Objectives: This study investigated the effect of parental bereavement on cancer incidence and survival.
Methods: A cohort of 6284 Jewish Israelis who lost an adult son in the Yom Kippur War or in an accident between 1970 and 1977 was followed for 20 years. We compared the incidence of cancer in this cohort with that among nonbereaved members of the population by logistic regression analysis. The survival of bereaved parents with cancer was compared with that of matched controls with cancer.
Results: Increased incidence was found for lymphatic and hematopoietic malignancies among the parents of accident victims (odds ratio [OR] = 2.01; 95% confidence interval [CI] = 1.30, 3.11) and among war-bereaved parents (OR = 1.47; 95% CI = 1.13, 1.92), as well as for melanomas (OR = 4.62 [95% CI = 1.93, 11.06] and 1.71 [95% CI = 1.06, 2.76], respectively). Accident-bereaved parents also had an increased risk of respiratory cancer (OR = 1.50; 95% CI = 1.07, 2.11).
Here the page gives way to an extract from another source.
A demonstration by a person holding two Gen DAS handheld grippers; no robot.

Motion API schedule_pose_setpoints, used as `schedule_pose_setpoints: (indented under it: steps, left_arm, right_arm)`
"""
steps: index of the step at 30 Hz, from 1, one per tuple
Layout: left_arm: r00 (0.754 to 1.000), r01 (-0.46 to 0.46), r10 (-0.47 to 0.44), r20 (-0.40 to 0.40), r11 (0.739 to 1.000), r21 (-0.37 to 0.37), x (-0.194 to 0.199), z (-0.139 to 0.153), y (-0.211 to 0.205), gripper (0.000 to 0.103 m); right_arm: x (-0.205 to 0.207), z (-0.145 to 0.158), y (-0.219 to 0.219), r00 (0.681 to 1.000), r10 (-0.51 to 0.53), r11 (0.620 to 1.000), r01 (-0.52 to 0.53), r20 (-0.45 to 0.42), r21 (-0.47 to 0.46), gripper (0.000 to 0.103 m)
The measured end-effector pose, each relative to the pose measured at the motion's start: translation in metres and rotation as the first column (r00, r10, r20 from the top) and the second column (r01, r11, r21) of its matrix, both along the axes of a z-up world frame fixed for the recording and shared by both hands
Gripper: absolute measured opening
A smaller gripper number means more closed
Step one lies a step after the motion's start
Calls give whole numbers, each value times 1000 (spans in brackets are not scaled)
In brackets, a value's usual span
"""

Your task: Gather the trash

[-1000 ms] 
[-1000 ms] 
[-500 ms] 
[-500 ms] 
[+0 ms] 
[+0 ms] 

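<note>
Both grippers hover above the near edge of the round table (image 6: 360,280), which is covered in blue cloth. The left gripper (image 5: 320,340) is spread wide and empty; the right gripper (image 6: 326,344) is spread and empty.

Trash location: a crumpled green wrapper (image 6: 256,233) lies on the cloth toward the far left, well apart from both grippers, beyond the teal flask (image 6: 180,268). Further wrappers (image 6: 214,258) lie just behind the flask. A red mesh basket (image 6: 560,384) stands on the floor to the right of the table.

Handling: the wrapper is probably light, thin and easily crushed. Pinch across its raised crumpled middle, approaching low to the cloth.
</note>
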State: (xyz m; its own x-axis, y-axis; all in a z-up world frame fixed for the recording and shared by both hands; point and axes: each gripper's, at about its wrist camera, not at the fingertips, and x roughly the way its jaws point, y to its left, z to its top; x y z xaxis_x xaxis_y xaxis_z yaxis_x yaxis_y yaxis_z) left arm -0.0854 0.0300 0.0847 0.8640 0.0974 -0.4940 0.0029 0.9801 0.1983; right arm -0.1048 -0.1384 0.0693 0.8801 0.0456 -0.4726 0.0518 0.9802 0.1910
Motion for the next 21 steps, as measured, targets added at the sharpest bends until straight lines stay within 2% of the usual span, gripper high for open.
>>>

The survival study showed that the risk of death was increased by bereavement if the cancer had been diagnosed before the loss, but not after.
Conclusions: This study showed an effect of stress on the incidence of malignancies for selected sites and accelerated demise among parents bereaved following a diagnosis of cancer, but not among those bereaved before such a diagnosis.